Infrared Data Boosts At-Home Skin Care

American Institute of Physics

WASHINGTON, July 7, 2026 — Diagnosis and management of atopic dermatitis, a type of eczema, are complicated by skin temperature fluctuations, unclear responses to at-home moisturizers, and measurement systems that don't penetrate into the deep layers of skin affected by disease.

"Skin hydration matters a great deal in atopic dermatitis, but the tools used to assess it are still not ideal," said Ting Li, a researcher at the Chinese Academy of Medical Sciences & Peking Union Medical College. "For a person with chronic dry or inflamed skin, the ideal outcome is simpler and more objective monitoring: Instead of relying only on how the skin feels that day, or waiting for clinic visits, they could have access to a fast, noninvasive way to track whether their skin hydration state is getting worse or better."

In APL Photonics, by AIP Publishing, Li and other researchers from the Chinese Academy of Medical Sciences & Peking Union Medical College, the Characteristic Medical Center of Chinese People's Armed Police Force, and Cardiff University redefined the state of the art in skin hydration monitoring and diagnosis using infrared imaging.

"The most interesting part was that the information returned by the optical system became much more useful once we stopped thinking only in terms of water content and instead treated it as a hydration-related optical index," Li said. "Skin is not a pure water slab. Once we embraced that complexity and designed the algorithm around it, the system became much more robust."
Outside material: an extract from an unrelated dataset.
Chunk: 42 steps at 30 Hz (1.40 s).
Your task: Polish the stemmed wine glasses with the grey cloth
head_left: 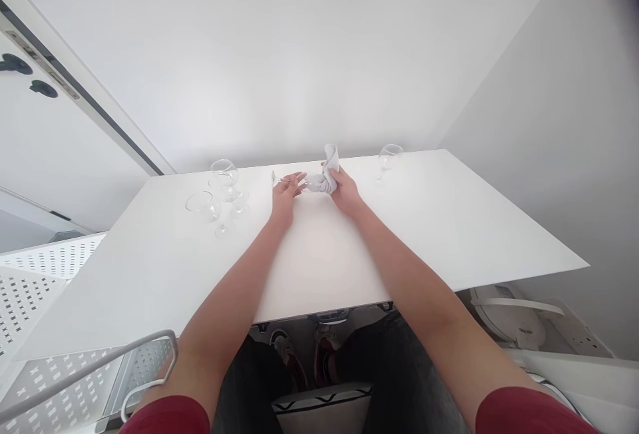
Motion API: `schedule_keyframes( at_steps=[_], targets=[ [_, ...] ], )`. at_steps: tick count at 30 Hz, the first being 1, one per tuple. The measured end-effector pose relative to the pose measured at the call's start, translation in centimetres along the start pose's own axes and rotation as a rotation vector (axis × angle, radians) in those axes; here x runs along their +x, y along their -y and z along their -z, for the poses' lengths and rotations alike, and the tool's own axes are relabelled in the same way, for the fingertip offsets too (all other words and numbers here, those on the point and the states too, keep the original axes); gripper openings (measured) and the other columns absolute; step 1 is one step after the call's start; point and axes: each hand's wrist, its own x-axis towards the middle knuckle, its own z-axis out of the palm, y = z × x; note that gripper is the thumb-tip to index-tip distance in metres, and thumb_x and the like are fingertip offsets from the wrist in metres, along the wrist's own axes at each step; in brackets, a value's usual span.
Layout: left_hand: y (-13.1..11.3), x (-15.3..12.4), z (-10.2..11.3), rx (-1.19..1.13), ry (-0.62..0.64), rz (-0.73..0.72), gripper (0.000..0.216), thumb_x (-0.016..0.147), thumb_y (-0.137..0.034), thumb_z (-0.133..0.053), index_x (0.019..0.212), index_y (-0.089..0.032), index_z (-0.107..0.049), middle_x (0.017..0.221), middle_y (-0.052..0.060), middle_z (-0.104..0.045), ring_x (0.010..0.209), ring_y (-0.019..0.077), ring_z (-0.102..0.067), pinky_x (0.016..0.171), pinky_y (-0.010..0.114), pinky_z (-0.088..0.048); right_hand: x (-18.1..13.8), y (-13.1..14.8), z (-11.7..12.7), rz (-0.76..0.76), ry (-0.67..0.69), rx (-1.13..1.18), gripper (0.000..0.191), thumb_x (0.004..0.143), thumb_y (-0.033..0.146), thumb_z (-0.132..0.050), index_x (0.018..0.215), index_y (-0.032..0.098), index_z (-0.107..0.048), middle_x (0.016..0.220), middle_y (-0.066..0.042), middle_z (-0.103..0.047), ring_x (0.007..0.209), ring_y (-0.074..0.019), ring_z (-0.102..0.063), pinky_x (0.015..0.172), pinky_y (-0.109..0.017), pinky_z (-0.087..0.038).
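At the table [319,254], left grip [285,198] loosely holds a wineglass [310,182], right grip [346,192] clasps a cloth [330,169] at its bowl

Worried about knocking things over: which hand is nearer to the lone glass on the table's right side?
Right. The right hand, gripping a cloth, is left of the lone glass; the left hand, holding another glass by its stem, is farther left.

No lettering, brand or number could be read (the crosses [38,379] on the perforated white panel [70,381] were merely pattern).
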Motion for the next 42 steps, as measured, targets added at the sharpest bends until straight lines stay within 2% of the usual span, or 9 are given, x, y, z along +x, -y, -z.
schedule_keyframes(
  at_steps=[4, 8, 14, 18, 23, 28, 34, 38, 42],
  targets=[
    [0.0, -0.1, -0.1, 0.076, 0.044, -0.065, 0.033, 0.092, -0.052, -0.067, 0.106, -0.025, -0.078, 0.129, 0.01, -0.07, 0.108, 0.0245, -0.068, 0.098, 0.042, -0.05, -0.3, -0.2, -0.5, 0.029, 0.053, -0.132, 0.036, 0.086, 0.043, -0.07, 0.119, 0.029, -0.068, 0.105, 0.0, -0.066, 0.093, -0.0185, -0.059, 0.081, -0.029, -0.051],
    [-0.1, -0.2, -0.1, 0.017, 0.019, -0.097, 0.035, 0.091, -0.053, -0.069, 0.1, -0.021, -0.078, 0.13, 0.013, -0.069, 0.114, 0.0273, -0.067, 0.099, 0.044, -0.051, -0.4, 0.2, -0.5, -0.024, 0.13, -0.107, 0.037, 0.087, 0.048, -0.068, 0.118, 0.027, -0.069, 0.1, -0.002, -0.066, 0.084, -0.0181, -0.058, 0.071, -0.029, -0.05],
    [0.1, 0.0, 0.0, 0.05, 0.019, -0.07, 0.04, 0.09, -0.06, -0.066, 0.105, -0.024, -0.076, 0.136, 0.009, -0.068, 0.111, 0.0259, -0.069, 0.098, 0.043, -0.052, -0.6, 0.5, -0.7, 0.067, 0.001, -0.088, 0.035, 0.086, 0.042, -0.07, 0.118, 0.029, -0.067, 0.116, -0.001, -0.065, 0.096, -0.0185, -0.058, 0.076, -0.028, -0.05],
    [-0.1, -0.1, 0.1, 0.08, 0.006, -0.121, 0.04, 0.088, -0.06, -0.069, 0.102, -0.023, -0.078, 0.131, 0.009, -0.07, 0.109, 0.0247, -0.067, 0.095, 0.04, -0.053, -0.7, 0.4, -1.0, -0.012, 0.157, -0.129, 0.032, 0.087, 0.043, -0.069, 0.115, 0.029, -0.068, 0.102, -0.002, -0.065, 0.084, -0.0175, -0.056, 0.066, -0.028, -0.048],
    [-0.7, -0.5, -0.1, 0.077, 0.026, -0.101, 0.041, 0.092, -0.057, -0.067, 0.114, -0.024, -0.076, 0.143, 0.01, -0.064, 0.117, 0.0276, -0.067, 0.103, 0.045, -0.049, -0.1, 0.5, -0.4, 0.061, 0.065, -0.024, 0.03, 0.085, 0.046, -0.07, 0.109, 0.029, -0.064, 0.102, -0.002, -0.061, 0.084, -0.0179, -0.056, 0.067, -0.03, -0.049],
    [-0.8, -0.6, -0.6, -0.013, 0.159, -0.141, 0.041, 0.091, -0.05, -0.071, 0.122, -0.025, -0.072, 0.151, 0.01, -0.058, 0.14, 0.0304, -0.053, 0.114, 0.047, -0.044, -0.2, 0.3, -0.5, 0.04, 0.098, -0.157, 0.05, 0.074, 0.046, -0.082, 0.117, 0.028, -0.063, 0.103, -0.001, -0.063, 0.092, -0.0188, -0.058, 0.075, -0.032, -0.05],
    [-0.4, -0.4, -0.7, -0.165, 0.372, 0.063, 0.045, 0.087, -0.036, -0.077, 0.131, -0.03, -0.067, 0.163, 0.006, -0.044, 0.138, 0.0322, -0.057, 0.11, 0.049, -0.049, 0.2, 0.6, -0.1, 0.228, -0.141, 0.003, 0.036, 0.07, 0.038, -0.084, 0.096, 0.024, -0.062, 0.087, 0.001, -0.058, 0.08, -0.0153, -0.053, 0.074, -0.03, -0.047],
    [-0.6, -0.2, -0.2, -0.244, 0.309, 0.245, 0.049, 0.092, -0.054, -0.067, 0.125, -0.019, -0.068, 0.14, 0.017, -0.065, 0.105, 0.029, -0.074, 0.091, 0.044, -0.059, 0.4, 0.7, 0.5, 0.313, -0.238, 0.106, 0.028, 0.073, 0.033, -0.081, 0.091, 0.024, -0.062, 0.086, 0.002, -0.056, 0.079, -0.0139, -0.052, 0.074, -0.028, -0.047],
    [-1.3, -0.6, -0.1, -0.126, 0.584, 0.5, 0.059, 0.09, -0.064, -0.064, 0.115, -0.012, -0.072, 0.114, 0.021, -0.074, 0.079, 0.0245, -0.074, 0.074, 0.039, -0.059, 0.3, 0.5, 0.4, 0.344, -0.214, -0.046, 0.028, 0.072, 0.035, -0.083, 0.089, 0.025, -0.063, 0.082, 0.002, -0.055, 0.077, -0.0143, -0.051, 0.072, -0.029, -0.047]
  ],
)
The researchers created an optical hydration index that serves as a digital biomarker, combining multiple inputs and measurements to gain a more comprehensive picture of the state of the skin. They built, optimized, and tested a near-infrared optical system that, when combined with a temperature-aware algorithm, allows more robust at-home skin monitoring.
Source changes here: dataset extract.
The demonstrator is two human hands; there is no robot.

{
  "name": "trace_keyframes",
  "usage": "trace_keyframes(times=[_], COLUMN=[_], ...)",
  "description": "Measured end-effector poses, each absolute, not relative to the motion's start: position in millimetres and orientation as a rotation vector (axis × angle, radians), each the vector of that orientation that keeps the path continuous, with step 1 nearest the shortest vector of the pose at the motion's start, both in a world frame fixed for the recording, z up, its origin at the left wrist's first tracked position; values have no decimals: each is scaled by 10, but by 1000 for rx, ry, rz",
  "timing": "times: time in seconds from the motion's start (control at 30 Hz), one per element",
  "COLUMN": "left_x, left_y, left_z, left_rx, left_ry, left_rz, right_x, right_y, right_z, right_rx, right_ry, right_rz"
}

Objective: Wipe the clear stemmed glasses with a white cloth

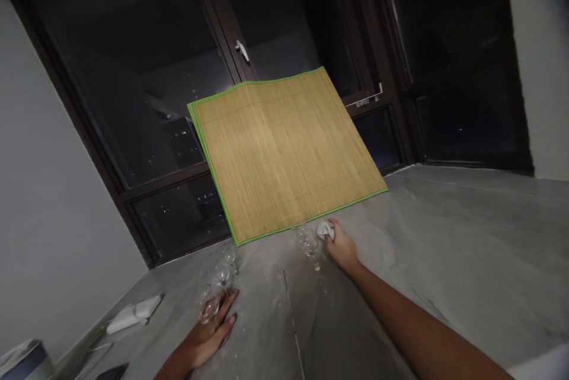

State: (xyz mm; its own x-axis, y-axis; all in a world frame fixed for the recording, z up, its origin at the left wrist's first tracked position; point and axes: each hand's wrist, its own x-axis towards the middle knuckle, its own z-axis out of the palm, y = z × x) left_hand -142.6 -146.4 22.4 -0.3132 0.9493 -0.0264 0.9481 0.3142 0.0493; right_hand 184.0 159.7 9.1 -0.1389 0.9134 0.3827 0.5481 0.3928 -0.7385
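Low on the left, my left hand [208, 335] is around a small clear stemmed glass [210, 310], its fingers reaching past the bowl and its thumb on the near side. Part of this glass's stem is hidden by the hand. Just beyond it stand two similar clear glasses, a nearer glass [223, 275] and a farther glass [229, 254]. Pinched in the fingers of my right hand [343, 248] is a crumpled white tissue [326, 230]. Immediately left of the tissue are more clear glasses [307, 241], overlapping so that their outlines are hard to separate.
A bamboo mat [284, 149] with green edging leans against the dark window behind the grey stone surface [422, 238]. At the lower left lie a white packet [136, 312], a dark flat object [112, 372] and a tin-like container [26, 361].
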Motion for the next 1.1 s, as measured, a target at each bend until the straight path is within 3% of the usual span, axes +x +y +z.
trace_keyframes(times=[0.23,0.77,1.1], left_x=[-1483,-1676,-1600], left_y=[-1437,-2073,-1960], left_z=[216,36,7], left_rx=[1856,1832,1677], left_ry=[2515,2690,2783], left_rz=[36,404,148], right_x=[1843,1835,1828], right_y=[1599,1616,1621], right_z=[84,60,60], right_rx=[-1253,-1250,-1272], right_ry=[-1805,-1809,-1812], right_rz=[546,544,537])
"With temperature changes, water absorption behavior can shift, tissue optical properties can vary, blood flow can change, and tissue microstructure can subtly alter light scattering," Li said. "That is why temperature was a key part of our design — we measured skin-surface temperature and included it in the regression model, which improved stability and reduced one of the important sources of real-world measurement variability."

They had to overcome the challenges inherent in measuring light reflectance beyond the surface of the skin, a complex and layered medium.

Their optical hydration index combines a variety of factors into a single measurement score that has practical implications for skin management.

"The main goal was to create a compact, noninvasive hydration-sensing system that would be more robust than conventional superficial methods and still practical enough for repeated use," Li said. "Real skin is biologically complex, and a useful clinical signal often comes not from pretending the tissue is simple, but from designing a system that remains stable despite that complexity."